Make contour plots to visualize the search space of each combination of params.

Parameters

experiment: ExperimentClient or Experiment: The orion object containing the experiment data
with_evc_tree: bool, optional: Fetch all trials from the EVC tree. Default: True
params: list of str, optional: Indicates the parameters to include in the plots. All parameters are included by default.
smoothing: float, optional: Smoothing applied to the countor plot. 0 corresponds to no smoothing. Default is 0.85.
verbose_hover: bool: Indicates whether to display the hyperparameter in hover tooltips. True by default.
colorscale: str, optional: The colorscale used for the contour plots. Supported values depends on the backend. Default is ‘Blues’.
n_grid_points: int, optional: Number of points in the grid to compute partial dependency. Default is 10.
n_samples: int, optional: Number of samples to randomly generate the grid used to compute the partial dependency. Default is 50.
model: str: Name of the regression model to use. Can be one of - AdaBoostRegressor - BaggingRegressor - ExtraTreesRegressor - GradientBoostingRegressor - RandomForestRegressor (Default)
model_kwargs: dict, optional: Arguments for the regressor model.

Returns

plotly.graph_objects.Figure

Raises

ValueError: If no experiment is provided.

The partial dependencies plot can be executed directly from the experiment with plot.partial_dependencies() as shown in the example below.

from orion.client import get_experiment

# flake8: noqa

# Specify the database where the experiments are stored. We use a local PickleDB here.
storage = dict(type="legacy", database=dict(type="pickleddb", host="../db.pkl"))

# Load the data for the specified experiment
experiment = get_experiment("2-dim-exp", storage=storage)
fig = experiment.plot.partial_dependencies()
fig

algorithms is deprecated and will be removed in v0.4.0. Use algorithm instead.
`strategy` option is not supported anymore. It should be set in algorithm configuration directly.

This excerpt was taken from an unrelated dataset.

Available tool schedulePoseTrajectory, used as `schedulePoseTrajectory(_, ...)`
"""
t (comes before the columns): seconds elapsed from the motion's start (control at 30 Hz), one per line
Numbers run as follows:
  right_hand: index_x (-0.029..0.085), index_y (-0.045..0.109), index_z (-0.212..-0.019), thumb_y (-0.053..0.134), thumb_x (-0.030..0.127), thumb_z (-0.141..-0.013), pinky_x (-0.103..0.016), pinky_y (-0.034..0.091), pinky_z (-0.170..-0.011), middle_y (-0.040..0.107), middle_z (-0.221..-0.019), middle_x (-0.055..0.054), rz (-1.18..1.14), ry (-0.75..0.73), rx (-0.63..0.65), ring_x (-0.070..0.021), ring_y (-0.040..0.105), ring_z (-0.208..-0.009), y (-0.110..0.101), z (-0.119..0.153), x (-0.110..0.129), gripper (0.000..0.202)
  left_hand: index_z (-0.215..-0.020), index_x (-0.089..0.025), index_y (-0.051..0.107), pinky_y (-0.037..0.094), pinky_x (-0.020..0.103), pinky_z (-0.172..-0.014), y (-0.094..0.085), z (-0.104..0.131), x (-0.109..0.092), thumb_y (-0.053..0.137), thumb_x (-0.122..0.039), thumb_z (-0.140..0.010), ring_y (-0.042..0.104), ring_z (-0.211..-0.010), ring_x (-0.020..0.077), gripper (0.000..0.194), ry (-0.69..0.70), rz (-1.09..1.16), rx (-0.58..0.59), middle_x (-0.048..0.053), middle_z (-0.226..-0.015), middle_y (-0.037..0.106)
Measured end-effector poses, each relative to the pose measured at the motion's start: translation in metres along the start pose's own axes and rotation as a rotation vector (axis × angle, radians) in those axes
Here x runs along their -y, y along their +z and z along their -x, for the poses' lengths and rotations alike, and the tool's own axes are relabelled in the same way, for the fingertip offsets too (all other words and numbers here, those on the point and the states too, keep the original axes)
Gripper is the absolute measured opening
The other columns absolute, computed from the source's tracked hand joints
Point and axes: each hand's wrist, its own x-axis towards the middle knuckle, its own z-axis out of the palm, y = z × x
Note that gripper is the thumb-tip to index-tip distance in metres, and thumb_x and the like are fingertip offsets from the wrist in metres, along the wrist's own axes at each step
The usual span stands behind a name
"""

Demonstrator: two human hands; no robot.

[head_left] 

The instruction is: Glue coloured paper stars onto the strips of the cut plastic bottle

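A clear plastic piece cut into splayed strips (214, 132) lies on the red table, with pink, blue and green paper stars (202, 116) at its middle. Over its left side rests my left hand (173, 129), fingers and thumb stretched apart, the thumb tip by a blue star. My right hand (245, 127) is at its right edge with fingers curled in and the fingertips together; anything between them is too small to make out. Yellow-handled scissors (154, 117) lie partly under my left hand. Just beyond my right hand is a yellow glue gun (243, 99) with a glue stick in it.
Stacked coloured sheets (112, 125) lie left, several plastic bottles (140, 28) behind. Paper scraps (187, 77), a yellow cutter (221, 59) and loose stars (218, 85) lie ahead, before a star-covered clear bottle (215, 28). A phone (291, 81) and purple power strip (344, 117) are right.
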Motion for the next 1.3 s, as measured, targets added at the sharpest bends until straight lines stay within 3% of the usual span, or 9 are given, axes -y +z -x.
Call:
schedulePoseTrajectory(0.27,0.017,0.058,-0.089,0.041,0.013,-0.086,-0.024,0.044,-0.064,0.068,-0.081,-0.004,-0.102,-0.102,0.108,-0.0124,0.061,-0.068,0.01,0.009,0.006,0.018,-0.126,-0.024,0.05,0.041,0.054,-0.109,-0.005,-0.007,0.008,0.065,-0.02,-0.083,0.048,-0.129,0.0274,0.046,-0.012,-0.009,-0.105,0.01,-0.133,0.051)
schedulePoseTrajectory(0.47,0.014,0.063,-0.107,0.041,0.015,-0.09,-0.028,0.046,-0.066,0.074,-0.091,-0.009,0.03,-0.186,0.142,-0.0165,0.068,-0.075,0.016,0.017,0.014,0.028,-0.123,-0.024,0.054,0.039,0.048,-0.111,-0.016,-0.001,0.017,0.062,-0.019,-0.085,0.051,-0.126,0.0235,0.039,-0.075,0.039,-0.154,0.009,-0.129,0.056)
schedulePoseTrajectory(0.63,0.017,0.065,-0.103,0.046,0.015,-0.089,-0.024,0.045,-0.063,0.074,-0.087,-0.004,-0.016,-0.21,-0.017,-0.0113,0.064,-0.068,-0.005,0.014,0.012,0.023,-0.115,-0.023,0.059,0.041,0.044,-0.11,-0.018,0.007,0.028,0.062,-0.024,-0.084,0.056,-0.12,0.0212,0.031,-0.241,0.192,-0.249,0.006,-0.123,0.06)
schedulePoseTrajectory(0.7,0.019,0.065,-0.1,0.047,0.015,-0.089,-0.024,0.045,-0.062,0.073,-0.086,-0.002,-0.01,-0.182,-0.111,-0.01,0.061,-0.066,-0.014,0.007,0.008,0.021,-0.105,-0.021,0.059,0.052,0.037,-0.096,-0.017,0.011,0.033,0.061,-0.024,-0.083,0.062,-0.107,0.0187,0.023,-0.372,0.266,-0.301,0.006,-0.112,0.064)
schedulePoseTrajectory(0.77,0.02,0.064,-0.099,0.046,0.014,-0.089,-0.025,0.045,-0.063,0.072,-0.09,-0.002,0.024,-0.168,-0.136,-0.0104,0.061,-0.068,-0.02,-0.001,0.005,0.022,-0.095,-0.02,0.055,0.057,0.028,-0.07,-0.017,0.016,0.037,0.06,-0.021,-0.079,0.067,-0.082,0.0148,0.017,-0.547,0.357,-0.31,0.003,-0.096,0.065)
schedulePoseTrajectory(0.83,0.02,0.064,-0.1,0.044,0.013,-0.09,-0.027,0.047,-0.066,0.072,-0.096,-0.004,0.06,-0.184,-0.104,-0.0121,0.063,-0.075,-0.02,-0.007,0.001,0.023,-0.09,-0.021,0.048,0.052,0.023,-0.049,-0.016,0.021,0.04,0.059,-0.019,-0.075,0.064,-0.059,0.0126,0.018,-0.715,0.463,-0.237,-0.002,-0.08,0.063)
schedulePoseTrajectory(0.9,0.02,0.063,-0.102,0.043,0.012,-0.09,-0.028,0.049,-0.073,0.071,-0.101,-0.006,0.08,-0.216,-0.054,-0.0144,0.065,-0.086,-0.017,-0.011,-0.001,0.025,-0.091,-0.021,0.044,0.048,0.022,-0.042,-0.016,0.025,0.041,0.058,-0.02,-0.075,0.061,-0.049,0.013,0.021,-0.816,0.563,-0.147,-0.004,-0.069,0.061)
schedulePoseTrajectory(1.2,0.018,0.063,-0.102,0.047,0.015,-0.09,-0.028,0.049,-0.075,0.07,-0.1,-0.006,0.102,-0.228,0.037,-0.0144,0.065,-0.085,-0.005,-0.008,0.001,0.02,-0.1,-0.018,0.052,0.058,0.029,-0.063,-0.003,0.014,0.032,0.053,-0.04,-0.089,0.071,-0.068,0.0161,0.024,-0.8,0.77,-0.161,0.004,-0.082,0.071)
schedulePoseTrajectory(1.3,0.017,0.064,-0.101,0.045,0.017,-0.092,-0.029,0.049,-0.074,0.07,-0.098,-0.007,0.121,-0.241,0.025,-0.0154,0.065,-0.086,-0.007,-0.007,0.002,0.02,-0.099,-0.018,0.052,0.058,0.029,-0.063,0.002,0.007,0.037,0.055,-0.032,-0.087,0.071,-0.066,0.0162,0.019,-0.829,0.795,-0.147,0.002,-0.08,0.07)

For the plots on the diagonal, the y-axis is the objective and the x-axis is the value of the corresponding hyperparameter. For the contour plots below the diagonal, the y-axis and x-axis are the values of the corresponding hyperparameters labelled on the left and at the bottom. The objective is represented as a color gradient in the contour plots. The light blue area in the plots on the diagonal represents the standard deviation of the predicted objective when varying the other hyperparameters over the search space. The black dots represents the trials in the current history of the experiment. If you hover your cursor over one dot, you will see the configuration of the corresponding trial following this format:

ID: <trial id>
value: <objective>
time: <completed time>
parameters
  <name>: <value>

Even for a simple 2-d search space, the partial dependency is very useful. We see very clearly in this example the optimal regions for both hyperparameters and we can see as well that the optimal region for learning rates is larger when the dropout is low, and narrower when dropout approaches 0.5.

Todo

Make one toy example where two HPs are dependent.

Options¶

Params¶

The simple example involved only 2 hyperparameters, but typical search spaces can be much larger. The partial dependency plot becomes hard to read with more than 3-5 hyperparameters dependency on the size of your screen. With a fix width like in this documentation, 5 hyperparameters are impossible to read as you can see below. (Data coming from tutorial Checkpointing trials)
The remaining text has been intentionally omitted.